Auckland City - photo by Gareth Eyres

This fall, the eyes of the world are focussed on Auckland during its six-week long Rugby World Cup, the final match scheduled for October 23. Held every four years, the Rugby World Cup is the third biggest sporting event in the world, featuring 20 nations competing in 48 matches.
     While attending UBC in Vancouver, our daughter took advantage of an opportunity to study for a semester at the University of Auckland in New Zealand's North Island. She loved it. In fact, after Canada, she reported that New Zealand was her second choice to live given the beauty of the country and the friendliness of the population. I understand her sentiments.
     First, one immediately appreciates the sea, for Auckland lies on an isthmus, less than two kilometres wide at its narrowest point, between Mangere Inlet and the Tamaki River.

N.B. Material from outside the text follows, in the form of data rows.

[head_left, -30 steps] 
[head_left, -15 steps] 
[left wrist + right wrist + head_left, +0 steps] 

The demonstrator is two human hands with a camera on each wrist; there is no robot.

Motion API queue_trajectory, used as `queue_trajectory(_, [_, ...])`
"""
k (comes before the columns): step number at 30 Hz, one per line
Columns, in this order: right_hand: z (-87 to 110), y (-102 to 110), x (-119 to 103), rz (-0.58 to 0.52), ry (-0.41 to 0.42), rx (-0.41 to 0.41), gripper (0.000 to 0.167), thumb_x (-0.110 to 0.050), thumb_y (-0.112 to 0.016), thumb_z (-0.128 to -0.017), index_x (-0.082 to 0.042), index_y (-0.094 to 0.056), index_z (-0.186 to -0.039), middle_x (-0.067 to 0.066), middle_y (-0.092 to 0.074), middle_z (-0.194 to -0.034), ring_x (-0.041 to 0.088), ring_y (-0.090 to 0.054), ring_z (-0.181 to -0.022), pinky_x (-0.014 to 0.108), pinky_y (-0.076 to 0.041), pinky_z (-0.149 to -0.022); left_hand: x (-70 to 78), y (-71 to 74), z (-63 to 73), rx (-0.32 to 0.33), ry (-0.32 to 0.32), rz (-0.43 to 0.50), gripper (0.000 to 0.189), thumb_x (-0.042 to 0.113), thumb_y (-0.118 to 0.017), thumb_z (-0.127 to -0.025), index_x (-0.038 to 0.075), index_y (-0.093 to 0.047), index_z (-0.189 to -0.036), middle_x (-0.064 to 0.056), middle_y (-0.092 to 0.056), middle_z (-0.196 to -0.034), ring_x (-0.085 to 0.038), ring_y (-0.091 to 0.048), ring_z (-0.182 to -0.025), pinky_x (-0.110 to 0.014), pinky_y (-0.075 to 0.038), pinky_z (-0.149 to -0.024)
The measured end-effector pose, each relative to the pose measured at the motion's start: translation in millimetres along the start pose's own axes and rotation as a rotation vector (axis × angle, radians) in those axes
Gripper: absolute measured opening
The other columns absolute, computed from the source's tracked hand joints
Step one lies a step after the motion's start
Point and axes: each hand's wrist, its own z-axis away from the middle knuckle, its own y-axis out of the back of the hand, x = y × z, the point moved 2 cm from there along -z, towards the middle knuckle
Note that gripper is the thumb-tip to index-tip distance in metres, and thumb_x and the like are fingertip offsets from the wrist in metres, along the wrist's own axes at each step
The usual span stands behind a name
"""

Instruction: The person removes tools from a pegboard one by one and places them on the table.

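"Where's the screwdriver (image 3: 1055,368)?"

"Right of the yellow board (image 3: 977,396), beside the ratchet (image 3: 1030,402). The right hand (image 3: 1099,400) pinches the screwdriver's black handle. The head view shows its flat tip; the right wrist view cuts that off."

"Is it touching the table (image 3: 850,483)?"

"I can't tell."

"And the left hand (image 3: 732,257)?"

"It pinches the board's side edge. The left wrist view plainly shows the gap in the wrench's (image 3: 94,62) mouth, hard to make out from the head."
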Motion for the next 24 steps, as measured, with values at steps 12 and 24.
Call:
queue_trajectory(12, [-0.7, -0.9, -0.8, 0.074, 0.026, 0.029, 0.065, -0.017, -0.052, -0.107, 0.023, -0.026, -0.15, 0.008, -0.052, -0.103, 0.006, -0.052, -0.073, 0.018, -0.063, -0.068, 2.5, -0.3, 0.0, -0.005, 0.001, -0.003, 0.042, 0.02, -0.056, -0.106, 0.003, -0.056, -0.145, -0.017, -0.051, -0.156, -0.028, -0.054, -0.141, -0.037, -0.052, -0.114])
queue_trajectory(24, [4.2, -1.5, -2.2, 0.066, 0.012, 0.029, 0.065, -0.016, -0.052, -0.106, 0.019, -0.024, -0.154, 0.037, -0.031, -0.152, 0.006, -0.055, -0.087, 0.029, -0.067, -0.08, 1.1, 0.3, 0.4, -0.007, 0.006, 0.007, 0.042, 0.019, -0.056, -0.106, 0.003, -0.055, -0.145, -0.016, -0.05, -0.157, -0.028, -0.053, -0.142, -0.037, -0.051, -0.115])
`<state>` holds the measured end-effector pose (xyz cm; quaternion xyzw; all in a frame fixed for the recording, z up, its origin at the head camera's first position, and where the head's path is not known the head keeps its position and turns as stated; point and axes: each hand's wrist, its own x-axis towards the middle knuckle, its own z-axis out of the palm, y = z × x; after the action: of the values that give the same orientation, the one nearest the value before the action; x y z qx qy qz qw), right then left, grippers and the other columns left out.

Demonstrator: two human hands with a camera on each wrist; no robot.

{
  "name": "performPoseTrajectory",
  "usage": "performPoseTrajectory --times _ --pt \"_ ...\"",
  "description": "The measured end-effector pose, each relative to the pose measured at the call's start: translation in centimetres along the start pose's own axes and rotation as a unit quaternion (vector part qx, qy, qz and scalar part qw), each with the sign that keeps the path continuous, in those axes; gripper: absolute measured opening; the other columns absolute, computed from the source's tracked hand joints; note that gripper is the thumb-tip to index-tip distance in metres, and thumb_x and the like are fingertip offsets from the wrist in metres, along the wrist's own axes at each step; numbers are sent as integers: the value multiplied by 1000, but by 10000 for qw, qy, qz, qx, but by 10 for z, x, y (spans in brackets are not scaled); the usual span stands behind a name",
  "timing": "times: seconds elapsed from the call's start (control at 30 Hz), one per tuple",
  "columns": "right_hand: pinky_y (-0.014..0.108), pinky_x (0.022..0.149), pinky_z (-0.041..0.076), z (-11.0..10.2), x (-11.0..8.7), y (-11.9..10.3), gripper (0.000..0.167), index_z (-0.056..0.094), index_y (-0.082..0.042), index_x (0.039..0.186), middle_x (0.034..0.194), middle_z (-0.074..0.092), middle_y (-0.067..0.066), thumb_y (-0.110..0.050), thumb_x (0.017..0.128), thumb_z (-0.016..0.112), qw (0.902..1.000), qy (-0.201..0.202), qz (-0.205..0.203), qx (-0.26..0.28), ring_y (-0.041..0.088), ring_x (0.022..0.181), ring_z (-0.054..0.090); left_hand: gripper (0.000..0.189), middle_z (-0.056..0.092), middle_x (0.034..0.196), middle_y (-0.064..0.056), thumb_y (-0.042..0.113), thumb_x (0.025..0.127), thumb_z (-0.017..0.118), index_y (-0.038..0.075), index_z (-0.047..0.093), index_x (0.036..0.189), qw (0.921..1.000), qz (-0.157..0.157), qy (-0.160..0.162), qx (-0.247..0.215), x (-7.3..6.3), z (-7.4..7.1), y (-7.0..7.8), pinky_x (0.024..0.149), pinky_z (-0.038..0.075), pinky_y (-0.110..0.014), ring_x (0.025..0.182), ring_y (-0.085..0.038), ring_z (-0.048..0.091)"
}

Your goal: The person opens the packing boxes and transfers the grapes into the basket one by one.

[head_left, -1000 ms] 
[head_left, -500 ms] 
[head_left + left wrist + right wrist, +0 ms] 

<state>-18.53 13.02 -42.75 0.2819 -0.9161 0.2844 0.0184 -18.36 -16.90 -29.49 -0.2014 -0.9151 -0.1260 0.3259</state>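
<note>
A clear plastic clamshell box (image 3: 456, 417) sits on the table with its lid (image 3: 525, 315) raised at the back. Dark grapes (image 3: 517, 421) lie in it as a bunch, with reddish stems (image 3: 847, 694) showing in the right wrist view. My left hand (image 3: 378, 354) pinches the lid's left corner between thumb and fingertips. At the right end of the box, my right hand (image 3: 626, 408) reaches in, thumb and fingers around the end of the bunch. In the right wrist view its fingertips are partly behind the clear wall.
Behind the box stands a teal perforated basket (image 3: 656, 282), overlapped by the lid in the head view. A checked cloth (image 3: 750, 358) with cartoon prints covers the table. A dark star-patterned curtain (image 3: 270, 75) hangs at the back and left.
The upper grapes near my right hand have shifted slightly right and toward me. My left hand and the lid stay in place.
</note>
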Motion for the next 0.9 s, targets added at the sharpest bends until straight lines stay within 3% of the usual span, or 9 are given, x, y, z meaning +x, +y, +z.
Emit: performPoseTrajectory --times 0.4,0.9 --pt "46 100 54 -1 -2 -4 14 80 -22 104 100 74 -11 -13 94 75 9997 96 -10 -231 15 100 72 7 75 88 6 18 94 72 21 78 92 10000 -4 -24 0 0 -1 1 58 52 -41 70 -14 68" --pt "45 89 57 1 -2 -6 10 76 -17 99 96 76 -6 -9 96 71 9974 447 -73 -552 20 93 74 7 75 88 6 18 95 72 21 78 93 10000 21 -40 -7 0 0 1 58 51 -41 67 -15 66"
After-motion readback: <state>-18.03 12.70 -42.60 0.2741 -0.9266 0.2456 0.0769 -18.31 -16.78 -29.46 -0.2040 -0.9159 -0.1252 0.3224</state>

One of the few cities in the world with harbours on two separate major bodies of water, bridges span both: Waitemata to the north, which opens east to the Hauraki Gulf, and Manukau to the south, which opens west to the Tasman Sea. Auckland also straddles a volcanic field, which has produced about 50 volcanoes. As such, Rangitoto Island, was formed within the last 1000 years, and its size and position at the entrance to Waitemata Harbour make it Auckland's most iconic natural feature.
     One-third of New Zealand's tiny population of 4 million people live here in Auckland with the largest Polynesian population of any city in the world. As for quality of life, it doesn't get much better, Auckland consistently ranked in the top five cities in the world in which to live. If you are visiting, you can stay at one of the many five star hotels in Auckland that will make you feel right at home. Regardless of where you decide to stay, you will always be close to transportation, food and shopping centers.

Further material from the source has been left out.